* Instructions for the task *
Somewhere below is a line with "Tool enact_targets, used" and, later, a line with "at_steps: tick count"; repeat those two lines and all the lines between them, exactly as they are.

....................

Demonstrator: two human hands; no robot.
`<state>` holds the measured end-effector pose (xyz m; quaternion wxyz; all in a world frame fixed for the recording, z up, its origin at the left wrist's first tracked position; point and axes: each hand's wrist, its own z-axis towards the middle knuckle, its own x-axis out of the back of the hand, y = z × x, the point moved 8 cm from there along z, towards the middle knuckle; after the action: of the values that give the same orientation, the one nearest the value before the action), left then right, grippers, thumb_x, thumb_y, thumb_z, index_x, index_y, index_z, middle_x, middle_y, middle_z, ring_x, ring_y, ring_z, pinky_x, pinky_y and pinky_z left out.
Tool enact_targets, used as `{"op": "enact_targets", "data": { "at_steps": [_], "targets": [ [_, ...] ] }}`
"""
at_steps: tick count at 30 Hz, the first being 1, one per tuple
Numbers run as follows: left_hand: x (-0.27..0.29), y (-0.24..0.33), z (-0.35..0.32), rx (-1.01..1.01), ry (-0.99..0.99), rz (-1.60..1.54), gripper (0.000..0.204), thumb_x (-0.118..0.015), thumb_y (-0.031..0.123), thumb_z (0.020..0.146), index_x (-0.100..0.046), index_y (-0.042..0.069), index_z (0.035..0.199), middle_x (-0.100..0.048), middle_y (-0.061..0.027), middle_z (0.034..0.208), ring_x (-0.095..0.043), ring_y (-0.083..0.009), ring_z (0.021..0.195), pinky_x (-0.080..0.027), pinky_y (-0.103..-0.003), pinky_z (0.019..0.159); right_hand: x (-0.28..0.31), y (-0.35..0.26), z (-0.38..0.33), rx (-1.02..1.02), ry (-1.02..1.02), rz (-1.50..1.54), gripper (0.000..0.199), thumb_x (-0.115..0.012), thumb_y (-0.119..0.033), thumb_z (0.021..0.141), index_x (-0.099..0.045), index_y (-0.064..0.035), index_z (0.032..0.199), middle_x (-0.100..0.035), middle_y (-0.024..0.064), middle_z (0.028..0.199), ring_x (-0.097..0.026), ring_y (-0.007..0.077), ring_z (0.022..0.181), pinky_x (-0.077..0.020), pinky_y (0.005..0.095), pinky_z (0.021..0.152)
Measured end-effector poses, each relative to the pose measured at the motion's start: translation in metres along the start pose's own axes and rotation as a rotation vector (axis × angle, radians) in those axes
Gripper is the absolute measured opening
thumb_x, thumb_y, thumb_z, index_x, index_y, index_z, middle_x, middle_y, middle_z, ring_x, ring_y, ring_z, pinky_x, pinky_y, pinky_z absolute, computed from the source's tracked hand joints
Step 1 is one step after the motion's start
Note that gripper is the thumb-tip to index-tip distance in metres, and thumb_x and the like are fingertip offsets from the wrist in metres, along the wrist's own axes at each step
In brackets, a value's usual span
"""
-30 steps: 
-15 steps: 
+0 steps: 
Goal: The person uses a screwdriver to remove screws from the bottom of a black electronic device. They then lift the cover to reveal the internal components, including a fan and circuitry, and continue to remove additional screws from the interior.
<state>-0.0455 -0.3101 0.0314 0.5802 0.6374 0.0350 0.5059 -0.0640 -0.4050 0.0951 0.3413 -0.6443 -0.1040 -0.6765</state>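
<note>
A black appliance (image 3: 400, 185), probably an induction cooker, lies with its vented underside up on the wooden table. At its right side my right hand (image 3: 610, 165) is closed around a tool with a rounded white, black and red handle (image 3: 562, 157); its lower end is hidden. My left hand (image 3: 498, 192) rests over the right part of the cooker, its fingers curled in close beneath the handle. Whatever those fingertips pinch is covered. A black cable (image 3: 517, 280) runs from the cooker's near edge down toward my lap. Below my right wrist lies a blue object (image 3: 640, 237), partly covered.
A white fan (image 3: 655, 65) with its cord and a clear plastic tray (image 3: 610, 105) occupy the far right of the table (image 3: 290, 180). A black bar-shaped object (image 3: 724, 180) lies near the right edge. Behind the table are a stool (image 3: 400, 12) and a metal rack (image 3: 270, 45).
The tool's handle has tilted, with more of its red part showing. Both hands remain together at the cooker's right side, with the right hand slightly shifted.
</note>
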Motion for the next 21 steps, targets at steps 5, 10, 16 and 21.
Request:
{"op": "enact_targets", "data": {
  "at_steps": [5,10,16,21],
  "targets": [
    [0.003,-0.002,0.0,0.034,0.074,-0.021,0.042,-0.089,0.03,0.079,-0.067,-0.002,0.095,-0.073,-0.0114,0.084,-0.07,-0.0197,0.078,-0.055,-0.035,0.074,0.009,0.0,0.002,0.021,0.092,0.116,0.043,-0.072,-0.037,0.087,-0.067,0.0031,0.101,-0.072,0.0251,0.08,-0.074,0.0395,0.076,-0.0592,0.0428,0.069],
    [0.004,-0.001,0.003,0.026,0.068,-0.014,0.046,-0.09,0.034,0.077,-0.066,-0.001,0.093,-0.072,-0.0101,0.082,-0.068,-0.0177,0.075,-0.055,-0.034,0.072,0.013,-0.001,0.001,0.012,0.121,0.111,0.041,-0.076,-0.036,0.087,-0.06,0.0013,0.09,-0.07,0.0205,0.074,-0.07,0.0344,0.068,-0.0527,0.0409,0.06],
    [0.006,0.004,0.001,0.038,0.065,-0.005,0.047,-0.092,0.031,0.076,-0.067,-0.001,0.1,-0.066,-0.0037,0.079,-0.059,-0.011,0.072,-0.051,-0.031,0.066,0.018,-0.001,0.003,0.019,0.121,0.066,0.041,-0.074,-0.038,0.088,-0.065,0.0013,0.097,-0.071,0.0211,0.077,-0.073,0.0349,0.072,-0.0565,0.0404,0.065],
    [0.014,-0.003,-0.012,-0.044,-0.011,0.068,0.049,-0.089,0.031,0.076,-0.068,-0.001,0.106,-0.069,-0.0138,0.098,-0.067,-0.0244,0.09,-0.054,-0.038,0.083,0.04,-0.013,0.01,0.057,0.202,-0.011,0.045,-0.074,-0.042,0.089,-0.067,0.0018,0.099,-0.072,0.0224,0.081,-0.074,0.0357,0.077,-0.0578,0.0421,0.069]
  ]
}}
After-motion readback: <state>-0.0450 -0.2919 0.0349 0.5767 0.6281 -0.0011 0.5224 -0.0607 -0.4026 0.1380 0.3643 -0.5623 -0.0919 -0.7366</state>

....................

* Result of this task *
Tool enact_targets, used as `{"op": "enact_targets", "data": { "at_steps": [_], "targets": [ [_, ...] ] }}`
"""
at_steps: tick count at 30 Hz, the first being 1, one per tuple

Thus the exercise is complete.